When You Go… DON’T MISS
Besseterre. The capital of St. Kitts has the personality of a small town little changed by time–its culture still retained with undertones of the days of Empire when Britain ruled. Its fine Treasury Building by the water, is an excellent example of traditional West Indies design. Its Circus, at the heart of town, is marked by the famous Berkeley Memorial Clock, made of cast iron. The sad legacy of the past haunts nearby Independence Square; it was the site of the slave market which was a central part of the sugar industry.
Brimstone Hill Fortress: Aside from the spectacular views from this old fort, it’s filled with a sense of an age of conquest that is not quite lost amid today’s peaceful grounds and lawns. It’s enormous, taking over 100 years to build until completion in the 1780s. Today you’ll find stone walls 12 feet in thickness and the ruins of a hospital, asylum, and cemetery.
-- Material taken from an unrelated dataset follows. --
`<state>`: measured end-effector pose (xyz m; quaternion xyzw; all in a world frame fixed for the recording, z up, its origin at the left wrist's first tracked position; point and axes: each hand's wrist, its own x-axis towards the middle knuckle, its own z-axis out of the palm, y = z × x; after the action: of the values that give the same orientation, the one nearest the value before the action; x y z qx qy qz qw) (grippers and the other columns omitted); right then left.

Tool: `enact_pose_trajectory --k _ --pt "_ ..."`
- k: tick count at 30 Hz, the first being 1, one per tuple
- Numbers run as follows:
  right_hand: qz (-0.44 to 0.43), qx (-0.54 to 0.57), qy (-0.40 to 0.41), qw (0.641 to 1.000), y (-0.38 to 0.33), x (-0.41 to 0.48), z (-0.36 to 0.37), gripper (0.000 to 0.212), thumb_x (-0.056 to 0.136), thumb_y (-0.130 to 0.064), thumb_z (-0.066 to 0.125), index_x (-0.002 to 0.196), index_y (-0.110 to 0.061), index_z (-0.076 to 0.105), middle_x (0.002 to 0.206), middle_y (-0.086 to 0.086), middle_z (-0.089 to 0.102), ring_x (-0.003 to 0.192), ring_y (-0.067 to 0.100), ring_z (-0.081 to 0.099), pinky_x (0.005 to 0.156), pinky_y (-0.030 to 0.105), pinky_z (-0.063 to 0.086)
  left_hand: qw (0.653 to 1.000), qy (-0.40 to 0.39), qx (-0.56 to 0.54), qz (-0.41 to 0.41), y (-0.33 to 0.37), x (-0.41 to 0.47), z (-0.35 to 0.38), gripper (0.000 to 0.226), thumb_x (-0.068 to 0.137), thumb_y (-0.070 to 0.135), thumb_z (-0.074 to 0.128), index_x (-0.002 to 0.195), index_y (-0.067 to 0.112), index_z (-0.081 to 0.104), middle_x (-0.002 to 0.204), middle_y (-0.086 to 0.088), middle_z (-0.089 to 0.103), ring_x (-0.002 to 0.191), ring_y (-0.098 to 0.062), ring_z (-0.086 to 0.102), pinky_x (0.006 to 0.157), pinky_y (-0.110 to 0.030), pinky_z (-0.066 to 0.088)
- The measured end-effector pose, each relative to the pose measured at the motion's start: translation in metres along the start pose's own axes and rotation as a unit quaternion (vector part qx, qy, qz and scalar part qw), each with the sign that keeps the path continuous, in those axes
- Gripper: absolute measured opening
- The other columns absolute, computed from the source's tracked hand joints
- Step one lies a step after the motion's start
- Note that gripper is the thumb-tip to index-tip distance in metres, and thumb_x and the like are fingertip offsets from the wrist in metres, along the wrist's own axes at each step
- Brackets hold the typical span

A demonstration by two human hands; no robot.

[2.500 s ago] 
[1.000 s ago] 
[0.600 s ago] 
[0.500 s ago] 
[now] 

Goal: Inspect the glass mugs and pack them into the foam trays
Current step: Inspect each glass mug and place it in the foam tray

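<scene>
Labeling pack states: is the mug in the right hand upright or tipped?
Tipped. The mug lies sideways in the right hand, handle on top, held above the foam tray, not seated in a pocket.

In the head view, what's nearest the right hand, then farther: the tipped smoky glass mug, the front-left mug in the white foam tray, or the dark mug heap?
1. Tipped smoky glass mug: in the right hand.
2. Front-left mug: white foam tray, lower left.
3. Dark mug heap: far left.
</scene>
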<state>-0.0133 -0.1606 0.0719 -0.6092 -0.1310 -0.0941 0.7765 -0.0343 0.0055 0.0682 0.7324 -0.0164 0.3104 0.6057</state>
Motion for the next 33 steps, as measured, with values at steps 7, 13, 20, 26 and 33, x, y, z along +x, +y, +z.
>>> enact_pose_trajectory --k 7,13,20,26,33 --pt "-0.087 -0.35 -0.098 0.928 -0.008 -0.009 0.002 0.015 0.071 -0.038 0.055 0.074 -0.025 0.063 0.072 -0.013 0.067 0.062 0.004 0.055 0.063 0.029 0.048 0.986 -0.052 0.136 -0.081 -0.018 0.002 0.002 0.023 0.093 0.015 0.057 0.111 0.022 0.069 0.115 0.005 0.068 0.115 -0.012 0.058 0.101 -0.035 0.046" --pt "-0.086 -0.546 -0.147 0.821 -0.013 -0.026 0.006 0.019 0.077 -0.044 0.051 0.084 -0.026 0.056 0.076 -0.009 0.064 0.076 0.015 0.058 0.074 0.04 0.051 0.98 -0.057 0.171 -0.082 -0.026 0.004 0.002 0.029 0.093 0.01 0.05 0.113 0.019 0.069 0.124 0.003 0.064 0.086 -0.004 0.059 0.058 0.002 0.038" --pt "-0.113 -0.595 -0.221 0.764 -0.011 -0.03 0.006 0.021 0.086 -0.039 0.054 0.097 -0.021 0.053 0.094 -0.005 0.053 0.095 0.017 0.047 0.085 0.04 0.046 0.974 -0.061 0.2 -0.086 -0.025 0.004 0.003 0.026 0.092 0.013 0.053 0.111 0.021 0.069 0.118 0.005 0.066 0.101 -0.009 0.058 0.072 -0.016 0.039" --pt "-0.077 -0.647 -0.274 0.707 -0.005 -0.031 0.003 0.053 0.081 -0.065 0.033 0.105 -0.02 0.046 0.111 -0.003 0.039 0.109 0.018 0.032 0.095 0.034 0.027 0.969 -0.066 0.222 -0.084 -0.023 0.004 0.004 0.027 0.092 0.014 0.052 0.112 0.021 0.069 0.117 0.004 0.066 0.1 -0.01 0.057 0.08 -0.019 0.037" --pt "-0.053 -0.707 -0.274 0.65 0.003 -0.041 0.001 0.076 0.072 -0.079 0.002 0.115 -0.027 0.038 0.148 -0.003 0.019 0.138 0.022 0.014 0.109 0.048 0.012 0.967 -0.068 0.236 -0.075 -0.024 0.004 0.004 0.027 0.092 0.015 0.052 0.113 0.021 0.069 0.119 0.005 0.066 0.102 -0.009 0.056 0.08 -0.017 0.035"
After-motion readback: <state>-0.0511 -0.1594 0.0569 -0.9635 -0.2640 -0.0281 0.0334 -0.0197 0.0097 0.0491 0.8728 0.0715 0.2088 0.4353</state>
Charlestown: The Nevesian capital is small so that a tour can take only a couple of hours. Here are fine examples of the building materials and designs of the past which the local historical association works hard to maintain. Look especially at the courthouse with its coral stone facade and box-shaped clock tower above the small-town square. Also worth a visit are the impressive columns and ruins of one of the oldest Jewish synagogues and cemeteries in the western world–dating to the middle of the 1600s, when Nevis, its sugar trade booming, was called “the Queen of the Caribees.”